P.S. If there is concern about what are the criteria for the win - closer to reality, least effort, faster, pleases technogods.


Overall there is a number of freedoms in this question: manpower, knowledge, reach for resources. So each solution can be represented as a vector in 3d space - (creature hours placed in a solution, the knowledge required difficulty of solutions, how scattered are the resources required)

  • No need for the chicken, the eggs are naturally available. Native copper exists, native (meteoric) iron exists, natural magnets exist. (The word magnet comes in the end from the name of the city Magnesia (modern Manisa) in Lydia (modern western Anatolia) around which in the Antiquity there were deposits of naturally magnetized lodestones.) - AlexP

True, all components are available and obtainable, and what needs to be done is your regular typical stuff - let's call it a trivial solution, technological difficulty zero. As a vector in solution space, it is - (minimal, basic/minimal, maximum), and basically, it is a current answer from @Zeiss Ikon

Yes, it is absolutely legit way and a solution. But it is easy to understand that it is not the only way. As an example, a substantial static generator can make magnets out of magnetic compounds, or replace a starting inductor, so it does not require to go and find a specific resource, the problem can be solved with a little amount of less specific materials.

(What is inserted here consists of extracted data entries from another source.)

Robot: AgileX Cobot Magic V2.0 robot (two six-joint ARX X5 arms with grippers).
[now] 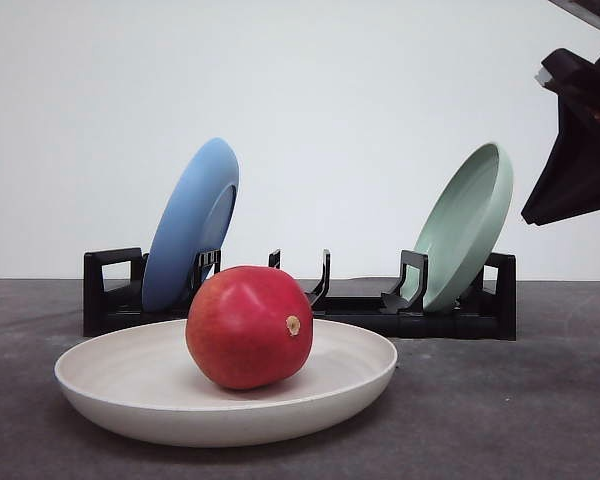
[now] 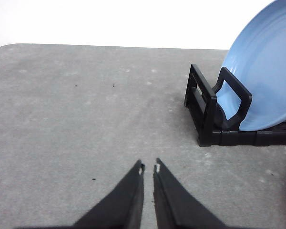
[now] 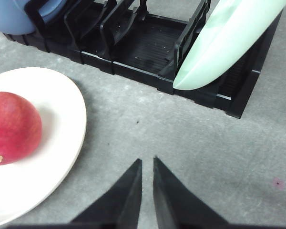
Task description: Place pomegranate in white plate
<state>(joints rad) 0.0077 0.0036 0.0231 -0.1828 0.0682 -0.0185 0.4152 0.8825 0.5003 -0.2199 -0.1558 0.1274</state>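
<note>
The glossy red pomegranate (image 1: 248, 326) rests inside the white plate (image 1: 110, 375) at the front of the table, its tan stem nub facing forward right. In the right wrist view, the pomegranate (image 3: 12, 128) lies on the white plate (image 3: 62, 119). My right gripper (image 3: 146, 162) is shut and empty over bare table, off to the plate's side and apart from it. Part of the right arm (image 1: 580, 160) hangs high at the right of the front view. My left gripper (image 2: 149, 167) is shut with nothing in it, above grey table beside the rack's end.
A black dish rack (image 1: 310, 300) stands behind the plate. It holds a blue plate (image 1: 192, 222) on the left and a pale green plate (image 1: 465, 225) on the right, both on edge. The grey tabletop (image 2: 76, 119) spreads out around them.
</note>
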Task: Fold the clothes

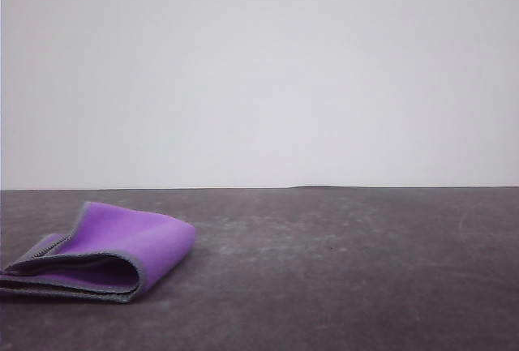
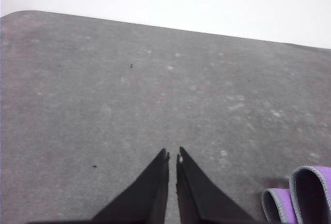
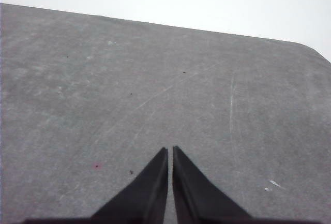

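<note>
The clothes (image 1: 113,250) are one small cloth, folded over on itself with the bright purple face outward and grey stitched edging along the open layers, lying on the dark table at the front left. In the left wrist view a corner of the clothes (image 2: 305,195) shows purple and grey loops just beside my left gripper (image 2: 172,157), apart from it. The left gripper's black fingers (image 2: 155,182) stand together, shut, holding nothing. My right gripper (image 3: 170,151) hangs over bare table, its fingers (image 3: 152,182) shut with nothing between them.
The dark grey table (image 1: 340,270) is scuffed and speckled, with its far edge meeting a plain white wall (image 1: 259,67). Its rounded corners show in the wrist views (image 2: 20,14) (image 3: 310,48).
</note>
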Motion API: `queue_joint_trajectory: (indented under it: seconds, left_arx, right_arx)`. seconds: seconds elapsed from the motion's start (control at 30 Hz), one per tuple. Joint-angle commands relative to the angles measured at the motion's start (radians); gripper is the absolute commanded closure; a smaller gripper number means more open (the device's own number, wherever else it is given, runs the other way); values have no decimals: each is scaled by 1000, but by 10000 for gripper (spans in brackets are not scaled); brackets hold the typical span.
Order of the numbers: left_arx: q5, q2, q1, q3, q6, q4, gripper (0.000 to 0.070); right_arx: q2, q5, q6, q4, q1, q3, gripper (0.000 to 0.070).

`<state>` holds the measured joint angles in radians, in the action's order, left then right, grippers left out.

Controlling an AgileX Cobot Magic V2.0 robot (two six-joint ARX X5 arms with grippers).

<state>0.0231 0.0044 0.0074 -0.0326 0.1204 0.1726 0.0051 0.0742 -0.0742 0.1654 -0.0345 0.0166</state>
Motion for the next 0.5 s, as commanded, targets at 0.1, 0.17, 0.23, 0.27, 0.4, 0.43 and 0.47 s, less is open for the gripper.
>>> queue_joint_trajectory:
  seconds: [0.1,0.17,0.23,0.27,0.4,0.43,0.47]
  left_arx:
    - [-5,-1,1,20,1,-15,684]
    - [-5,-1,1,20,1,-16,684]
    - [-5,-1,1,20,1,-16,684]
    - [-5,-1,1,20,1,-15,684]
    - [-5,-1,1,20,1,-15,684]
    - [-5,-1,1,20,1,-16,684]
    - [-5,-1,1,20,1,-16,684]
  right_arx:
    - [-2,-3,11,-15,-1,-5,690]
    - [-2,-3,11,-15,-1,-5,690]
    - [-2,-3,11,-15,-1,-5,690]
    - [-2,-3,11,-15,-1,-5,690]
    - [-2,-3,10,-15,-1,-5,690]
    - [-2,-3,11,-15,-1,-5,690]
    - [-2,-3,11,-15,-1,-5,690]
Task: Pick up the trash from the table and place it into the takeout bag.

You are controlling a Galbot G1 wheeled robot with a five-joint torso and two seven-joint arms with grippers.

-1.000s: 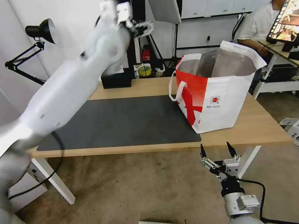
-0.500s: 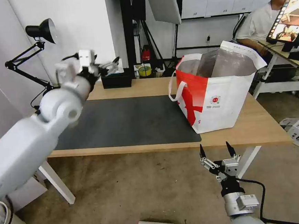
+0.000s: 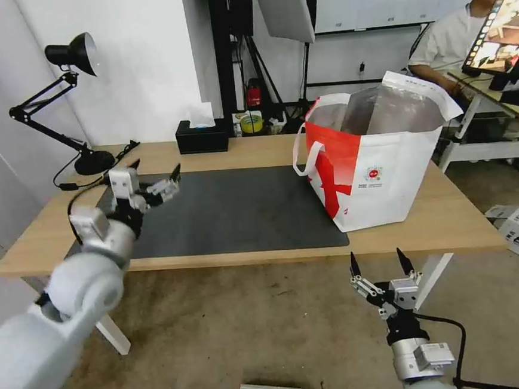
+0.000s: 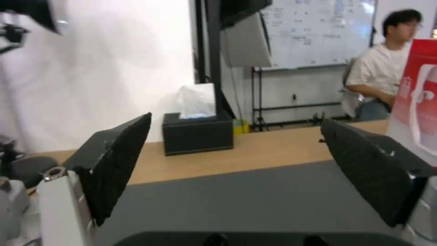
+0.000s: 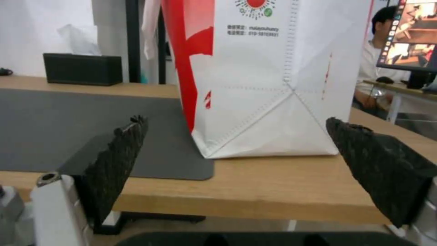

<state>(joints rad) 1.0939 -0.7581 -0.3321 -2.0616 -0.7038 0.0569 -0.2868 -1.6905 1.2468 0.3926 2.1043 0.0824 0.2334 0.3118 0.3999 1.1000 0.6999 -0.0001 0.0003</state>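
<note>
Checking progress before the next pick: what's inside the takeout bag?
The takeout bag stands open on the table; silver foil lining shows near its mouth. Its walls hide the bottom, so contents cannot be seen.

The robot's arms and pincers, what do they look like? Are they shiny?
Both arms are smooth, rounded tubes in white and pale grey. Each ends in a pincer: the left pincer and the right pincer have two pointed black fingers with a rough, grainy inner face, on silvery metal links. A small white box sits on each wrist, and a black cable trails from each.
</note>
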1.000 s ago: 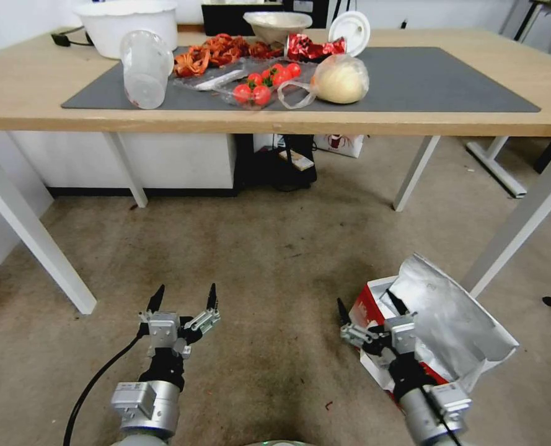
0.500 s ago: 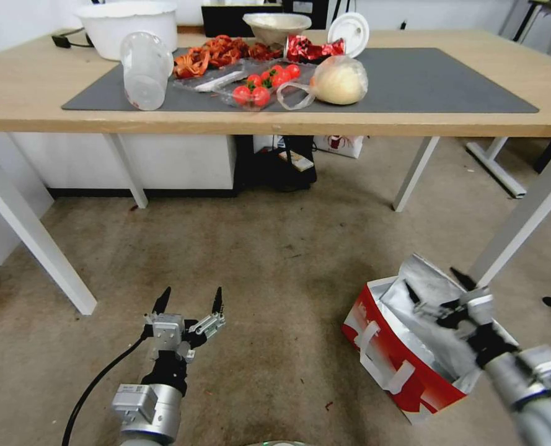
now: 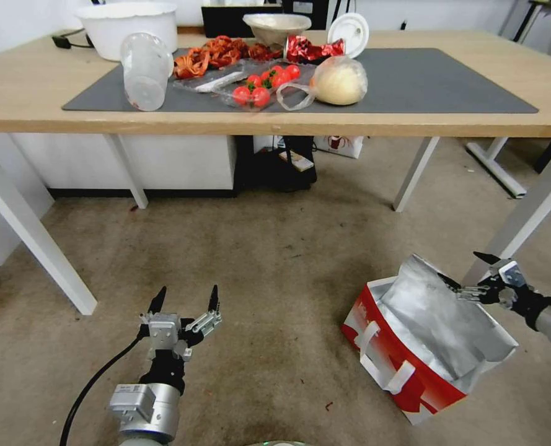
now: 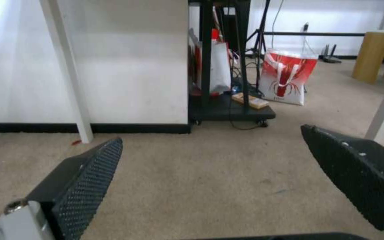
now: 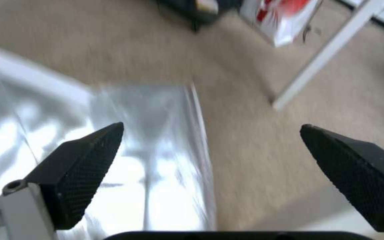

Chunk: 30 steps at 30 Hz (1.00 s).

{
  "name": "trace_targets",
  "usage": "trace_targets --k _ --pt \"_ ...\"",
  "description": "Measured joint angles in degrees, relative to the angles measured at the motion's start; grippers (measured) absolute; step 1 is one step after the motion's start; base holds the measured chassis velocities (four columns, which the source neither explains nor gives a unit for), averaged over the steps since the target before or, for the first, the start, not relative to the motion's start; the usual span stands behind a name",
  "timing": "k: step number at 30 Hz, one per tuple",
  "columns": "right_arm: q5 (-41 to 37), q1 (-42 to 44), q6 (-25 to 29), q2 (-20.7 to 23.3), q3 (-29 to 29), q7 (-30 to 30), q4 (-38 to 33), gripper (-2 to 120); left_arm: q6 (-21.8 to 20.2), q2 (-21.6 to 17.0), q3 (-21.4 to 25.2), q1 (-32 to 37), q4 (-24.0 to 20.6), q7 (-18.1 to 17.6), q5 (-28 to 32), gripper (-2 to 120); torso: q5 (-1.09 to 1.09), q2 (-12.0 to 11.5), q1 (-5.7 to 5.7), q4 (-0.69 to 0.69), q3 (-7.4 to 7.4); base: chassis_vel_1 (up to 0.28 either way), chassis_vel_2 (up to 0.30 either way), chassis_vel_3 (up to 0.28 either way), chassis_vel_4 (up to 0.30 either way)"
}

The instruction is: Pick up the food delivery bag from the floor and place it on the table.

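Observation:
The food delivery bag (image 3: 411, 365) stands open on the carpet at the lower right, red-sided with white handles and a crumpled silver foil lining (image 5: 156, 166). My right gripper (image 3: 464, 267) hangs open at the bag's far right top edge, beside the raised foil flap and holding nothing. In the right wrist view the right gripper (image 5: 212, 133) straddles the foil's edge and the carpet. My left gripper (image 3: 187, 294) is open and idle above bare carpet at the lower left, and the left gripper (image 4: 212, 143) faces the space under the table. The table (image 3: 411, 124) with its grey mat (image 3: 449, 80) stands ahead.
On the mat lie a clear cup (image 3: 145, 71), tomatoes (image 3: 260, 83), a bagged bun (image 3: 340, 79) and a white bowl (image 3: 126, 25). White table legs (image 3: 523, 217) rise just beyond the bag. Under the table are a black cart (image 4: 227, 110) and another red-and-white bag (image 4: 287, 78).
My right arm has swung from the bag's near left side across it to its far right edge, uncovering the bag. The left arm has barely moved.

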<state>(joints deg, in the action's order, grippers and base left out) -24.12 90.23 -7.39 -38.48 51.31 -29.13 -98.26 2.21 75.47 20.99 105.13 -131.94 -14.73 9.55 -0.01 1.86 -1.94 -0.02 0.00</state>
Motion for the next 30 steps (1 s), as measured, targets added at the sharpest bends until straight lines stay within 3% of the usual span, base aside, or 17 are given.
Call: trace_targets --k 9,22,30 --pt "-0.01 -0.87 0.23 3.34 -3.71 -2.75 7.51 100 -0.14 0.12 -0.62 -0.12 0.82 -0.62 -0.34 100 0.01 0.02 0.00 0.00 0.00 0.000 0.000 0.000 0.000" --pt "1.49 -5.38 -0.32 2.59 -11.85 -1.87 12.22 100 0.54 0.97 -0.99 1.18 1.65 -1.31 -0.63 100 0.02 0.04 -0.01 0.02 0.00 0.000 0.000 0.000 0.000" --pt "1.72 -6.60 -0.46 2.67 -13.58 -2.40 13.77 100 0.39 -0.10 -1.01 1.51 1.22 -2.08 0.37 100 -0.01 0.05 -0.01 0.01 0.00 0.000 0.000 0.000 0.000"
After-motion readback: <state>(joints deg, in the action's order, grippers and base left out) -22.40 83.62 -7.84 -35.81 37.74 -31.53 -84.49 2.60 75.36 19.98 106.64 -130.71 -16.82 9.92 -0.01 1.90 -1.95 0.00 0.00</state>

It is good to have a trivial solution but clearly, you understand that it can't satisfy any perverse cravings of a random author, who wishes to be not like the other.

As a more substantial example, maybe, I come to the question because I argued that mirrors can be a legit way to bootstrap things. And in the past, I had an extensive discussion about how underwater creatures can start their thing. So sometimes there is a need for more general solutions which are less resource-specific.

  • Are you trying to get a million cats to do anything together? – NomadMaker

They do or don't. If they do not - there is no story to tell and nobody cares. We are interested in one case out of Centillion of Centillions cases - when they do. So it is not about cats, it just about random creatures which have a chance, cat's are some other guy's concerns. And it is about technology, it is not important who implements them.

  • Why do you assume that elves will follow the human technological progression path despite initial differences in conditions? Or is it something that you, God, want them to do? It seems that it would be much more logical for the elves to develop organic technologies than inorganic ones. – Otkin

I do not, more than that, I embrace the difference, just get me metals extraction and electricity as they are somewhat irreplaceable in the only tech tree we know. You like bacterias mollusks trees which bear metallic fruits - sure why not, if there is some reality for that.

Bacterias can be used, seen some proposals, they can work with metals - in solution space, this vector could be - (max, max, min) - a lot of selection, a lot of waiting, applicable almost anywhere. The least creature-specific approach - is the only good part about it, as it seems at the moment.

Elves are just a placeholder name for any creature with Hands and Brains, only because we know that at least one of such designs succeeded.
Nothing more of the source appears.